En attendant, et pour peu qu'un savant fou me lise - le net est au hasard, n'est-ce pas - eh bien, j'aimerais soumettre le projet suivant, petit projet sans prétention mais bien pratique.

 

Voilà : pourrait-on envisager le plus sérieusement du monde de créer un moustique (ou une puce ) transgénique à flinguer les cons ? Une bestiole qui, d'une piqûre, d'un pincement, d'un coup de griffe, donnerait aux imbéciles nombreux qui nous entourent le sommeil éternel dont ils s'honoreraient ? Attention bien entendu, il faudrait que la chose se fasse impérativement la nuit dans un lit, sans souffrance ni prémisse, sans risquer l'accident de voiture ou la chute soudaine au milieu d'une piste de danse écrasée par le vacarme... Il s'agirait d'une nouvelle arme chrono-biologique.

 

On me rétorquera de la difficulté de liquider tous les cons de la planète, et du fait qu'on est toujours le con d'un autre, et moi le premier ma bonne dame, suffit de lire mon courriel parfois pour tomber des nues à défaut d'un trottoir.... Ah là là, comment identifier les cons, les gros cons ? Par exemple, les cons à fabriquer l'insécurité ? Facile : ce sont ceux qui ne respectent pas le code de la route sous l'excuse fallacieuse mais volontaire qu'ils savent mieux conduire que les pauvres pauvres ne possédant pas un 4x4 allemand.

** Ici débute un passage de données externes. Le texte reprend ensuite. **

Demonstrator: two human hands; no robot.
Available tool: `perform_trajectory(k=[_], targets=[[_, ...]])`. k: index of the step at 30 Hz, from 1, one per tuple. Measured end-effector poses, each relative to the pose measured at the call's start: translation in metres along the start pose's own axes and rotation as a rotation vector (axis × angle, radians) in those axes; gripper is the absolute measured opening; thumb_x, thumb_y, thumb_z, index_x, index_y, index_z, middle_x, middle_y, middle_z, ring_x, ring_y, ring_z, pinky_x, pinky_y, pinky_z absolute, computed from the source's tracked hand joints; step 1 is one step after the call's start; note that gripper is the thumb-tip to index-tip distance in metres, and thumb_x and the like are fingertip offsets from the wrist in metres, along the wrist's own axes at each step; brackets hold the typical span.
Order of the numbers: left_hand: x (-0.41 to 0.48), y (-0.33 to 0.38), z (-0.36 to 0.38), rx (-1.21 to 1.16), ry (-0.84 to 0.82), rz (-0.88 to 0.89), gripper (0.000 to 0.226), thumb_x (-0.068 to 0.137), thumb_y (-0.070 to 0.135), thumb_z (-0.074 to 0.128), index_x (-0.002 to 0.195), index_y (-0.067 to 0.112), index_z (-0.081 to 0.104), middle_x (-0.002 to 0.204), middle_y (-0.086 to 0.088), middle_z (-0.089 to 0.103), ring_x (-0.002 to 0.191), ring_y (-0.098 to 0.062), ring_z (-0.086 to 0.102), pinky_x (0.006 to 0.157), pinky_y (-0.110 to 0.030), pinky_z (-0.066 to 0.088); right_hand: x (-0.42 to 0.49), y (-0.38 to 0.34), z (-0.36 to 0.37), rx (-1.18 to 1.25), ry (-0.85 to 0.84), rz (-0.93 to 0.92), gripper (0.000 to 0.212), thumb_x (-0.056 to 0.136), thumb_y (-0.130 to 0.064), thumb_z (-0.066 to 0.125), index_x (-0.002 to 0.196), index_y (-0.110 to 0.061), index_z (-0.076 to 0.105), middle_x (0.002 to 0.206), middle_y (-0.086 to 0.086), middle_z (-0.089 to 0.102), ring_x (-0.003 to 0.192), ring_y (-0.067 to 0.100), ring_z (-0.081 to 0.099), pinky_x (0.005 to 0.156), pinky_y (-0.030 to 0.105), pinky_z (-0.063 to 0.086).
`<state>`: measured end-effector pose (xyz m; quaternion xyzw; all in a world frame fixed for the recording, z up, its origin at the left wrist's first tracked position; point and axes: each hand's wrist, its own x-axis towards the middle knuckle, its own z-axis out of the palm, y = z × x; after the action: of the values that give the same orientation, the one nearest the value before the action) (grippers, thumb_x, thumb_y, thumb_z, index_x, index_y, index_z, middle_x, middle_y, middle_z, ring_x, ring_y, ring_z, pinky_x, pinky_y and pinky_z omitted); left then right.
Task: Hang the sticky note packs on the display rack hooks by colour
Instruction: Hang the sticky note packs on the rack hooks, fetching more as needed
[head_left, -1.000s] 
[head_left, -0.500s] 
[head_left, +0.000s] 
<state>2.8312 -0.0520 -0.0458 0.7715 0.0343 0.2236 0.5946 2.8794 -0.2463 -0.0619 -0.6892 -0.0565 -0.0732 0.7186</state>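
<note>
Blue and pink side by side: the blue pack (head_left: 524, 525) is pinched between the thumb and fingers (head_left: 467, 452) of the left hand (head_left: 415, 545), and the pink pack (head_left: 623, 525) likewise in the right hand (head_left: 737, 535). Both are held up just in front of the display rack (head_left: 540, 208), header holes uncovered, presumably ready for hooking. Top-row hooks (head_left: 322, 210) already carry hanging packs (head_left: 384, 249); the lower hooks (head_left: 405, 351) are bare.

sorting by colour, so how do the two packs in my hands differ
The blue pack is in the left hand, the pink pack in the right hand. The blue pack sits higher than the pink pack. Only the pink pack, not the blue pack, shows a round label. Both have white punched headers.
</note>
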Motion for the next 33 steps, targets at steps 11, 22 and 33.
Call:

Ceux-là, on les voit. Ah, bien sûr, on perdrait dans l'affaire quelques chirurgiens, quelques notaires, des pharmaciens et des footballeurs. Mais bon, imaginons quand même le crédit donné à la vie en les comparant avec les patronnes de boîtes de nuit, les chauffeurs de taxi de province, les commerçants en franchise, les diplômés d'écoles de commerce... J'en passe et de bien meilleurs. Un moustique par grosse bagnole, un insecte par excès de vitesse... Dans le même registre mais à l'autre bout de l'échelle sociale en panne, les amoureux du tunning et ceux qui percent les pots d'échappement des mobylettes, à défaut d'un nom plus court, ceux qui me réveillent la nuit. Un petit moustique. Ceux qui votent mal, ceux qui pillent les richesses de l'État, ceux qui piquent dans la caisse, les donneurs de leçon, les faux-chanteurs et les vraies beuglantes, les inventés du sans-talent, les filles qui passent à la télé la bouche ouverte, bon sang de bonsoir, mon moustique aurait le cafard devant tant d'hécatombe ! Sans compter les admirateurs de ci, de là, les croyants intransigeants, les serial killers, les pères qui marient leurs filles sans consentement, les maris qui trompent leur monde et les femmes infidèles, pour faire plaisir à Brel et rigoler un bon coup.

 

Ah, Géo Trouvetou, Nimbus, Tournesol, Gaston Lagaffe, pourquoi êtes-vous partis si tôt ?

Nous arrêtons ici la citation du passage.